Read time – 10 minutes
ROI – 100x on your learning
1. A – Active priming – When you take your academic textbook. Follow this – ‘ Do free – recall on topic ‘xyz’ with keywords as nodes ‘ in NiceMind ( a mind- mapping software – Recommended for more dynamicity)
2. P – Priming – Retrieve the active-recall question in a Notebook
3. F – Feedback – Take feedback from original source on what was missed → Score it → Mark the missed content with a different colour
4. MM – Mental model – Rearrange the modified data in form of a structured Sir Cornell’s table to have order control and remove framing bias
5. TE – Tabular form of encoding – Form tabular form of Sir Cornell’s table.

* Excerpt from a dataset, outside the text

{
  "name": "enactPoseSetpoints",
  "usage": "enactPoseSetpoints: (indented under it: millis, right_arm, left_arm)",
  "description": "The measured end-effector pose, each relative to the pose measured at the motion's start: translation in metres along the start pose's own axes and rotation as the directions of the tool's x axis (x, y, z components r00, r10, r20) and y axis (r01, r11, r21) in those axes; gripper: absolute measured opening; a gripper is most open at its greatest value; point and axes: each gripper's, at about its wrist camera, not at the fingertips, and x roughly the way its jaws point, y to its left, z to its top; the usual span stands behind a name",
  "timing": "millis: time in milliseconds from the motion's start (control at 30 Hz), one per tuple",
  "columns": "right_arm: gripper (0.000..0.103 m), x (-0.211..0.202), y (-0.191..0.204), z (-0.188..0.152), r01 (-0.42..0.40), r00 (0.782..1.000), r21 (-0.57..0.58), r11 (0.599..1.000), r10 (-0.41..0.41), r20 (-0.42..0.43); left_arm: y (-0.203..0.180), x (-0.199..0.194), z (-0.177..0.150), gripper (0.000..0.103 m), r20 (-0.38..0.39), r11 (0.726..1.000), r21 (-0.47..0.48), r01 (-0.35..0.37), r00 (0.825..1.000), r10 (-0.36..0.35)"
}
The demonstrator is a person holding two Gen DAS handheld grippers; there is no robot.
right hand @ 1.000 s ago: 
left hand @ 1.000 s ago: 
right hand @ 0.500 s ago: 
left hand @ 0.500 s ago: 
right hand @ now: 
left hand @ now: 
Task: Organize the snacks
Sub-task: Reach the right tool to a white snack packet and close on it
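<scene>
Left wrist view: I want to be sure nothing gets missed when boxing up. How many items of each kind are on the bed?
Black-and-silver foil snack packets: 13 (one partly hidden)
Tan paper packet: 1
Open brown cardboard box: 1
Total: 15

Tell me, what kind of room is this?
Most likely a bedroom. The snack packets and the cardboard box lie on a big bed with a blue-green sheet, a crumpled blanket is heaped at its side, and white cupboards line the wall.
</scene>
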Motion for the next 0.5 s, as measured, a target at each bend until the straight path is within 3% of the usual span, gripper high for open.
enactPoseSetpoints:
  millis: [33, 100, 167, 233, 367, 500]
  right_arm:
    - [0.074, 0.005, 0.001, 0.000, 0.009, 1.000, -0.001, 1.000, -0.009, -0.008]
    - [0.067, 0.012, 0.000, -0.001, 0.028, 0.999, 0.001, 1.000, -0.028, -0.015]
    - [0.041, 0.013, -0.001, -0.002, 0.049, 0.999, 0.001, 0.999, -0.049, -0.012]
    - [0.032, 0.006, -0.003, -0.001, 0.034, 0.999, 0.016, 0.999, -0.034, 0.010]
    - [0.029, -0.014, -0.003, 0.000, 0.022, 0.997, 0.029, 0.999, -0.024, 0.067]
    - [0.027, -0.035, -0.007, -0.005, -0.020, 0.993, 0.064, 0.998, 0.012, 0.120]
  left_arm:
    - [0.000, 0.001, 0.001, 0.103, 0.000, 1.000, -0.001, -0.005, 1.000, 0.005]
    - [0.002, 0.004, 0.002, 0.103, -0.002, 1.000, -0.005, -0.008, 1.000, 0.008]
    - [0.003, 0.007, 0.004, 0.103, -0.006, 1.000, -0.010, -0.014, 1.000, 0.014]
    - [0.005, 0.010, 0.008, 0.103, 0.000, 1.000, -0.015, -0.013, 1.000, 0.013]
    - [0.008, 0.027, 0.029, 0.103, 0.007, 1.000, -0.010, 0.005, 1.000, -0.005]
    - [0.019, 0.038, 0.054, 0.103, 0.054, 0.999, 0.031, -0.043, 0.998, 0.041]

Use Chat-gpt through prompt to form a Sir Cornell’s table as per defined rows and columns (This maybe a little passive but hold on!)
Now, is the time for retrospective retrieval –
- Chuck the data into Anki with your predefined questions and forming new questions on topics you didn’t get right.
- Form prompt in Chat-gpt with the formed NiceMind question to frame active – recall questions according to Sir Bloom’s taxonomy and Sir Solo’s taxonomy. Add the questions in Anki on topics you didn’t get right through reframing the question to connect larger neural networks
Anki will be the final resource that you will be going through in the end.
Things to take care of while learning –
- Avoid fluency illusion at all cost i.e rereading, summarising, highlighting or recognition based recall. This means you are actually seeing a coin and agreeing to you can draw it without looking at it when you cannot. So, higher order of retrospective retrieval is the key
- S. I. R – Follow spaced – interleaved – retrieval method while learning
- REBIM – Removal of repetitive execution beyond initial mastery. This is when you are retrieving the same order of Sir Bloom’s taxonomy and Sir Solo’s taxonomy and not progressing above it
Happy learning..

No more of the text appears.